Athena.

AWS Athena runs SQL over data sitting in S3 — Parquet, ORC, JSON, CSV. Orchid connects to Athena through a workgroup, runs queries against your Glue Data Catalog, and streams results back into a notebook.

Coming soon

This connector is on the v1.1 roadmap. The setup steps below are the planned flow.

Requirements

An AWS account with Athena set up and at least one workgroup.
An S3 bucket configured as the workgroup's query result location.
An IAM principal (user or role) with Athena, Glue, and S3 permissions.
A Glue Data Catalog database containing the tables you want to query.

IAM setup

The IAM principal Orchid uses needs the following permissions. A managed policy that covers this is AmazonAthenaFullAccess, but a tighter custom policy is better.
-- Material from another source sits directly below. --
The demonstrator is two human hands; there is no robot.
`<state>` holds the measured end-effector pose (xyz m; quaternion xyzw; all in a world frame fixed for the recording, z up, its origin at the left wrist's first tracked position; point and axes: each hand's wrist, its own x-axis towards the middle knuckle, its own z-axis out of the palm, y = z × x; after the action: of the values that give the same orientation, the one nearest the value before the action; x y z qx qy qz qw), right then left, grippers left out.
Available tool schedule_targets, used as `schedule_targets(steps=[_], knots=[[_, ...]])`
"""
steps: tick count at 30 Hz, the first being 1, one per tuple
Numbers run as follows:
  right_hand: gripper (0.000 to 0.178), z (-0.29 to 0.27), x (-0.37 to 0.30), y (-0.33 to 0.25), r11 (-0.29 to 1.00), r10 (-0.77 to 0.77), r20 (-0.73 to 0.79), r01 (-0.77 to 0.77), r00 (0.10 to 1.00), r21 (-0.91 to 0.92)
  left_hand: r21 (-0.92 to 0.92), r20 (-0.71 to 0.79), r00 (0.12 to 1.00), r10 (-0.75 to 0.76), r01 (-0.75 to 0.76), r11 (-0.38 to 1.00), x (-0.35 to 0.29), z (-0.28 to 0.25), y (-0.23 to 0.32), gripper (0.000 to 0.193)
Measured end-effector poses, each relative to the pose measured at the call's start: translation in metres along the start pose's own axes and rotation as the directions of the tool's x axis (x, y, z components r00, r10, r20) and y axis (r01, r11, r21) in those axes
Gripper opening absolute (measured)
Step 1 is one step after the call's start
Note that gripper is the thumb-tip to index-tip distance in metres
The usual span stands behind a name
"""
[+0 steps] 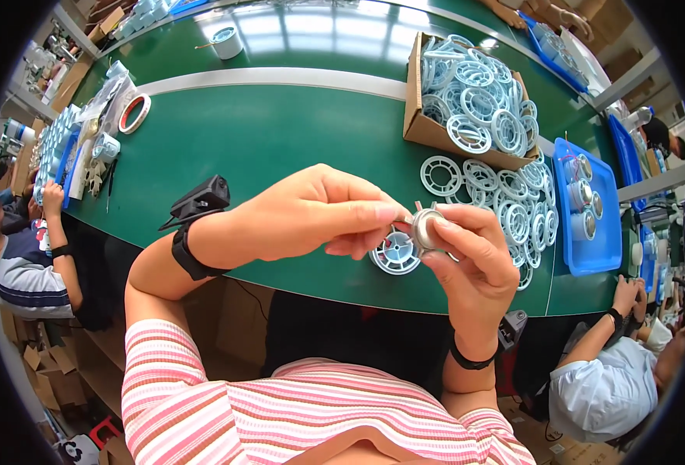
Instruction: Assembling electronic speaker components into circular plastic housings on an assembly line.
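Note:
My right hand (470, 260) grips a small round silver metal part (425, 227) between thumb and fingers. My left hand (311, 217) reaches across and pinches at the same part from the left, fingertips touching its edge. Just below my fingers a pale blue spoked plastic ring (396, 254) lies on the green table (265, 139). Both wrists wear black bands, the left one carrying a small black device.
A cardboard box (428, 128) full of pale blue rings stands at the right, with several loose rings (513, 205) spread beside it. A blue tray (590, 248) holds silver round parts. Tape rolls (134, 113) lie at the left. Other people sit at both sides.

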<state>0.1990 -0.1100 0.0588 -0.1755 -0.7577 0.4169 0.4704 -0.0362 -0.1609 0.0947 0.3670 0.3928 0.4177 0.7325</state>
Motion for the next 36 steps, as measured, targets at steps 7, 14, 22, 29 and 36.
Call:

At minimum:

{
  "Version": "2012-10-17",
  "Statement": [
    {
      "Effect": "Allow",
      "Action": [
        "athena:StartQueryExecution",
        "athena:GetQueryExecution",
        "athena:GetQueryResults",
        "athena:GetQueryResultsStream",
        "athena:StopQueryExecution",
        "athena:ListWorkGroups",
        "athena:GetWorkGroup"
      ],
      "Resource": "*"
    },
    {
      "Effect": "Allow",
      "Action": [
        "glue:GetDatabase",
        "glue:GetDatabases",
        "glue:GetTable",
        "glue:GetTables",
        "glue:GetPartitions"
      ],
      "Resource": "*"
    },
    {
      "Effect": "Allow",
      "Action": [
        "s3:GetObject",
        "s3:ListBucket"
      ],
      "Resource": [
        "arn:aws:s3:::your-data-bucket",
        "arn:aws:s3:::your-data-bucket/*"
      ]
    },
    {
      "Effect": "Allow",
      "Action": [
        "s3:GetBucketLocation",
        "s3:GetObject",
        "s3:ListBucket",
        "s3:PutObject"
      ],
      "Resource": [
        "arn:aws:s3:::your-athena-results",
        "arn:aws:s3:::your-athena-results/*"
      ]
    }
  ]
}

Two distinct S3 ARNs: one for the data you're querying (read-only is enough), one for the query result location (read + write — Athena writes result files there).

Connect

Open Integrations → + Add connection → Athena.
Fill in:
- Region — e.g. us-east-1
- Workgroup — typically primary; pick the one whose result location your IAM principal can write to
- Database — the Glue catalog database (e.g. analytics)
- Output location — S3 URI (e.g. s3://your-athena-results/orchid/). Orchid auto-fills this from the workgroup if it's set there; otherwise paste explicitly.
- Auth — Access key + secret, AWS profile, or SSO
Click Test connection → save.

The Athena connection form with region, workgroup, database, output location, and auth method./docs-images/connectors/athena-form.png

The Athena connection form. The output location S3 bucket must be writable by your IAM principal.

Authentication methods

Access key + secret

Simplest. Paste the access key ID and secret access key. Stored in your OS keychain. Use a dedicated IAM user for Orchid, not your root account.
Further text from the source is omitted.